### Your assignment
Pick out each line below containing "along".

### Information given
=== Begin Enclosure ===

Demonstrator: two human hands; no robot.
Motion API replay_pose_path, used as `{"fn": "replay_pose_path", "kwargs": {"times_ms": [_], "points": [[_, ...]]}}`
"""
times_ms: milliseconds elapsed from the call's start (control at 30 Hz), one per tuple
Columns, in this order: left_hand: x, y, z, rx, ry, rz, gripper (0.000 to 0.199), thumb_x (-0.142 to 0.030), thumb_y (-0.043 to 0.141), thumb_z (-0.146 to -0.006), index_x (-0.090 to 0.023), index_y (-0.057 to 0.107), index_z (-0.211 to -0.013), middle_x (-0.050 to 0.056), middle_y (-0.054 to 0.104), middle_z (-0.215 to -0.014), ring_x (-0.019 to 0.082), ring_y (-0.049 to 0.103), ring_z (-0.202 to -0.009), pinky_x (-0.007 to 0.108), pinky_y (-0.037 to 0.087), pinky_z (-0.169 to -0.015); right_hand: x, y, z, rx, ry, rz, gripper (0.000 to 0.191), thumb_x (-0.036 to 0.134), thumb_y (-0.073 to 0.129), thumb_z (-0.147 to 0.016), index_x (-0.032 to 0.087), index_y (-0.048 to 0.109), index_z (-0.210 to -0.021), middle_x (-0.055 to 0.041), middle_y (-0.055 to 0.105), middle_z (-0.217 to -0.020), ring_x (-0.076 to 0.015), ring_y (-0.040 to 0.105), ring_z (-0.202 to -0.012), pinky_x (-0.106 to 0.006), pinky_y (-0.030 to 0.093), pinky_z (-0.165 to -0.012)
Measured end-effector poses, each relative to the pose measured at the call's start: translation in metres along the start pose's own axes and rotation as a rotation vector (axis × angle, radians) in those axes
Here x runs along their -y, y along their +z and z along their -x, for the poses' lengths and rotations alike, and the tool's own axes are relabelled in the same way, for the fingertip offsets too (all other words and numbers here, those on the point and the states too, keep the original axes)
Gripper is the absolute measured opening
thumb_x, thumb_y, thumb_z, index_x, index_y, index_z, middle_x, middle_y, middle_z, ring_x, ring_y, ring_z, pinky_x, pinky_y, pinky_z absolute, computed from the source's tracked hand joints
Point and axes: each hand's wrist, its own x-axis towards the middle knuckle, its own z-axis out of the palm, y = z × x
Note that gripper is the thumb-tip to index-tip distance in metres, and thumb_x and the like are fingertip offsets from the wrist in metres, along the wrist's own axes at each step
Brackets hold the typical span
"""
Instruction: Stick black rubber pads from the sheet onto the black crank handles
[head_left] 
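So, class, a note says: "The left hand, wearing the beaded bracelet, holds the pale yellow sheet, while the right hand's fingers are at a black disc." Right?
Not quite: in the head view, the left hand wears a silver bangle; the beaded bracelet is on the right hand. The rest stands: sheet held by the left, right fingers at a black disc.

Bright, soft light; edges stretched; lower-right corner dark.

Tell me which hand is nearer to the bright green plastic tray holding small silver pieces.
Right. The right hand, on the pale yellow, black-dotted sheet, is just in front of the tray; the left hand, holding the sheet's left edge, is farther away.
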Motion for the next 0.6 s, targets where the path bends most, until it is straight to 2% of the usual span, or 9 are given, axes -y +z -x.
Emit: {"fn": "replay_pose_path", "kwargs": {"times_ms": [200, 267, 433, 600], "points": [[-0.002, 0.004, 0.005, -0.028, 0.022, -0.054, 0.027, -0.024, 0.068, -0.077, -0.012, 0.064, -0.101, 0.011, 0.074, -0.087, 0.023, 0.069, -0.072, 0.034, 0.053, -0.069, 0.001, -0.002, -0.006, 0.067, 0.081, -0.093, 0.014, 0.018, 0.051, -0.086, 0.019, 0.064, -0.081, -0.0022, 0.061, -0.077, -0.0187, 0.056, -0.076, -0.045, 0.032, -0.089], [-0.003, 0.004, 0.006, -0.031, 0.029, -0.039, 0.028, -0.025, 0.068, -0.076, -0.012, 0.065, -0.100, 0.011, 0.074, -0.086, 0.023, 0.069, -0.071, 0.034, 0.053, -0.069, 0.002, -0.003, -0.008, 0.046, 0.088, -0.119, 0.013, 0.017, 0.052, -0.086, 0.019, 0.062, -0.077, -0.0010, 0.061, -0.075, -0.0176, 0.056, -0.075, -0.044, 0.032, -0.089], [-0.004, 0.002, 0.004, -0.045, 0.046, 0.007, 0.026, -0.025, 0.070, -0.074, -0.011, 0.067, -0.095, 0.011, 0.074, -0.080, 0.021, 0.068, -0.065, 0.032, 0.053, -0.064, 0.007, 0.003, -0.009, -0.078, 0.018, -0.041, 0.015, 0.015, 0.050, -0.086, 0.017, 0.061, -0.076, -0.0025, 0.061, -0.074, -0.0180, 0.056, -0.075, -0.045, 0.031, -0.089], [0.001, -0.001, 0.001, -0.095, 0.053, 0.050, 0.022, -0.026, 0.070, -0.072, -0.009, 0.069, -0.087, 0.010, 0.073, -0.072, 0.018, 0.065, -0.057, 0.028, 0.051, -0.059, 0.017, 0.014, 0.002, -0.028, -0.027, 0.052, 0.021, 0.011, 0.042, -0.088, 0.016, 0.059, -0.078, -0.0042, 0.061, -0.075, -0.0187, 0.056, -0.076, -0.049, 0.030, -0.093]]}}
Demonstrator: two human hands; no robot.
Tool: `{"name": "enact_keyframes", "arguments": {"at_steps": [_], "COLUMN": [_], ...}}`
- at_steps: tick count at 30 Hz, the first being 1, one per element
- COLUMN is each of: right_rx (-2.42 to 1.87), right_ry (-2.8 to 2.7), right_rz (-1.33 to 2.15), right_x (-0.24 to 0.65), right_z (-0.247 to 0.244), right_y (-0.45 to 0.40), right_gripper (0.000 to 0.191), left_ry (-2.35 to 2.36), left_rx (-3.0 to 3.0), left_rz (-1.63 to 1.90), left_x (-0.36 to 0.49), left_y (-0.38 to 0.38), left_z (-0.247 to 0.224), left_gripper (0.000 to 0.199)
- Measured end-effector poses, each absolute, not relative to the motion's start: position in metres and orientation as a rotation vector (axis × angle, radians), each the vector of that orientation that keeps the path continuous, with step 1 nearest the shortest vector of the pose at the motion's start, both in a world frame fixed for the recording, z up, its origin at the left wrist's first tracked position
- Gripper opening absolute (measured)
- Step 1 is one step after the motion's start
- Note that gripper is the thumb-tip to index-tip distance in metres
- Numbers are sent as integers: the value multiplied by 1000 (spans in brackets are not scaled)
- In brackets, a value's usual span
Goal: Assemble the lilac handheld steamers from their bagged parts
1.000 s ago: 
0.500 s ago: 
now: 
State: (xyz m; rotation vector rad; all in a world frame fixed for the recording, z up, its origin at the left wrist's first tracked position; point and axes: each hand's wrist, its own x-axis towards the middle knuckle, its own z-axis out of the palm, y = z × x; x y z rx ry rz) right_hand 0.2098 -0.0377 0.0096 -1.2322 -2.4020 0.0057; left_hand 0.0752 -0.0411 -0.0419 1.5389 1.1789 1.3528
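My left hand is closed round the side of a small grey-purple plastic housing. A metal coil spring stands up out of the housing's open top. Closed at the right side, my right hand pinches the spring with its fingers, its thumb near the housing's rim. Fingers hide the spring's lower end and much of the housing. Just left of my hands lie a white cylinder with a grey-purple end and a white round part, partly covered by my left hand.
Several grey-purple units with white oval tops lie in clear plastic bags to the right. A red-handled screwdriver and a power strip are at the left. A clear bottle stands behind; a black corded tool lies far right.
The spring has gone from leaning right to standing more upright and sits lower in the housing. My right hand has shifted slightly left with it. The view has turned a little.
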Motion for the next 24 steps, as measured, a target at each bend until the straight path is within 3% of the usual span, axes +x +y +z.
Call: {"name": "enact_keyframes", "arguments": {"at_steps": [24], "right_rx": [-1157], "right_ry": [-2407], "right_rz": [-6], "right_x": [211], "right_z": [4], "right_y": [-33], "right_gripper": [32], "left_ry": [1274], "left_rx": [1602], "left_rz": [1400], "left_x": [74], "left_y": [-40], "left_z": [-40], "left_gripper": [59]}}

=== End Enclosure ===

### Result for this exercise
Measured end-effector poses, each relative to the pose measured at the call's start: translation in metres along the start pose's own axes and rotation as a rotation vector (axis × angle, radians) in those axes
Here x runs along their -y, y along their +z and z along their -x, for the poses' lengths and rotations alike, and the tool's own axes are relabelled in the same way, for the fingertip offsets too (all other words and numbers here, those on the point and the states too, keep the original axes)
Note that gripper is the thumb-tip to index-tip distance in metres, and thumb_x and the like are fingertip offsets from the wrist in metres, along the wrist's own axes at each step

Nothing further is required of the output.